Give the entries again, precisely as they were written.

= Entries taken from a collection =

┏━━

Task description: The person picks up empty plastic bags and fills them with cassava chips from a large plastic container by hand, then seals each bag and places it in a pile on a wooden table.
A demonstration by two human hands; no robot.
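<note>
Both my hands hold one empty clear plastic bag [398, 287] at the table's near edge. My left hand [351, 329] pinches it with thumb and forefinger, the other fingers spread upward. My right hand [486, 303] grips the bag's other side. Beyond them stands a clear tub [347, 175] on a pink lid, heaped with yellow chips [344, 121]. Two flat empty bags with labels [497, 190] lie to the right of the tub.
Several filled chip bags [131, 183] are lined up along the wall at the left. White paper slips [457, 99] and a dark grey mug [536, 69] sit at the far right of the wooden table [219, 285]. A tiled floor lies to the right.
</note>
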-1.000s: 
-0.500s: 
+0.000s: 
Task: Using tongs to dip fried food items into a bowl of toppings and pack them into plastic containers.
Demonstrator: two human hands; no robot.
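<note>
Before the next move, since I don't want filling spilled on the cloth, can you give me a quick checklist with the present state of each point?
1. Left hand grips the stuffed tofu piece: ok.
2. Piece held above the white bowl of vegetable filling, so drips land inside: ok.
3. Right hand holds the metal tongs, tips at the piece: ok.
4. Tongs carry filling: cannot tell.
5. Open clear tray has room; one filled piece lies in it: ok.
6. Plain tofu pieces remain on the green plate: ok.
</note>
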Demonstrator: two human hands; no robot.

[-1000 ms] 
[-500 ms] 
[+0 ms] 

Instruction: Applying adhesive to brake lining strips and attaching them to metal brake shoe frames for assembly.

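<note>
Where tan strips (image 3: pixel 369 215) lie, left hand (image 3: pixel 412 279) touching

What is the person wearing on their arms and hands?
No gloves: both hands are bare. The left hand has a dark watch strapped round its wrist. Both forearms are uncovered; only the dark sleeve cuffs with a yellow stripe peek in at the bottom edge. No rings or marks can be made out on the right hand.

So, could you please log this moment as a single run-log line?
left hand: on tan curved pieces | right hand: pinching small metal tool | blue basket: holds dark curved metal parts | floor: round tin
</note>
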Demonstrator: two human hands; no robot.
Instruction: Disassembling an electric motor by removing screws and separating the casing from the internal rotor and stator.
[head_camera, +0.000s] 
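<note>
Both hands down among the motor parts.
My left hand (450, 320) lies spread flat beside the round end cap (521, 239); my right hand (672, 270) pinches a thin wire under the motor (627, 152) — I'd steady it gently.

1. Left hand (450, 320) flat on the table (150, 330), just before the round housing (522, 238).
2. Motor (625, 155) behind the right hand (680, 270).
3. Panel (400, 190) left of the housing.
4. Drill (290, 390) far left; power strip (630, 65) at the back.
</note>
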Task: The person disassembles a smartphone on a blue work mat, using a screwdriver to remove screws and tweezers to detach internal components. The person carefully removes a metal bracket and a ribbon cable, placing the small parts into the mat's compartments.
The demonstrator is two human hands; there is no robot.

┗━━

= Completed exercise =
Task description: The person picks up empty plastic bags and fills them with cassava chips from a large plastic container by hand, then seals each bag and places it in a pile on a wooden table.
A demonstration by two human hands; no robot.
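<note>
Both my hands hold one empty clear plastic bag [398, 287] at the table's near edge. My left hand [351, 329] pinches it with thumb and forefinger, the other fingers spread upward. My right hand [486, 303] grips the bag's other side. Beyond them stands a clear tub [347, 175] on a pink lid, heaped with yellow chips [344, 121]. Two flat empty bags with labels [497, 190] lie to the right of the tub.
Several filled chip bags [131, 183] are lined up along the wall at the left. White paper slips [457, 99] and a dark grey mug [536, 69] sit at the far right of the wooden table [219, 285]. A tiled floor lies to the right.
</note>
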-1.000s: 
-0.500s: 
+0.000s: 
Task: Using tongs to dip fried food items into a bowl of toppings and pack them into plastic containers.
Demonstrator: two human hands; no robot.
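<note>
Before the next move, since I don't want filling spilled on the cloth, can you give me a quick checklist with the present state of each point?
1. Left hand grips the stuffed tofu piece: ok.
2. Piece held above the white bowl of vegetable filling, so drips land inside: ok.
3. Right hand holds the metal tongs, tips at the piece: ok.
4. Tongs carry filling: cannot tell.
5. Open clear tray has room; one filled piece lies in it: ok.
6. Plain tofu pieces remain on the green plate: ok.
</note>
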Demonstrator: two human hands; no robot.

[-1000 ms] 
[-500 ms] 
[+0 ms] 

Instruction: Applying adhesive to brake lining strips and attaching them to metal brake shoe frames for assembly.

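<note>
Where tan strips (image 3: pixel 369 215) lie, left hand (image 3: pixel 412 279) touching

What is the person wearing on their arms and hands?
No gloves: both hands are bare. The left hand has a dark watch strapped round its wrist. Both forearms are uncovered; only the dark sleeve cuffs with a yellow stripe peek in at the bottom edge. No rings or marks can be made out on the right hand.

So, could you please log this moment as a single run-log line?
left hand: on tan curved pieces | right hand: pinching small metal tool | blue basket: holds dark curved metal parts | floor: round tin
</note>
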Demonstrator: two human hands; no robot.
Instruction: Disassembling an electric motor by removing screws and separating the casing from the internal rotor and stator.
[head_camera, +0.000s] 
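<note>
Both hands down among the motor parts.
My left hand (450, 320) lies spread flat beside the round end cap (521, 239); my right hand (672, 270) pinches a thin wire under the motor (627, 152) — I'd steady it gently.

1. Left hand (450, 320) flat on the table (150, 330), just before the round housing (522, 238).
2. Motor (625, 155) behind the right hand (680, 270).
3. Panel (400, 190) left of the housing.
4. Drill (290, 390) far left; power strip (630, 65) at the back.
</note>
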Task: The person disassembles a smartphone on a blue work mat, using a screwdriver to remove screws and tweezers to detach internal components. The person carefully removes a metal bracket and a ribbon cable, placing the small parts into the mat's compartments.
The demonstrator is two human hands; there is no robot.

What was asked for in the exercise is now done.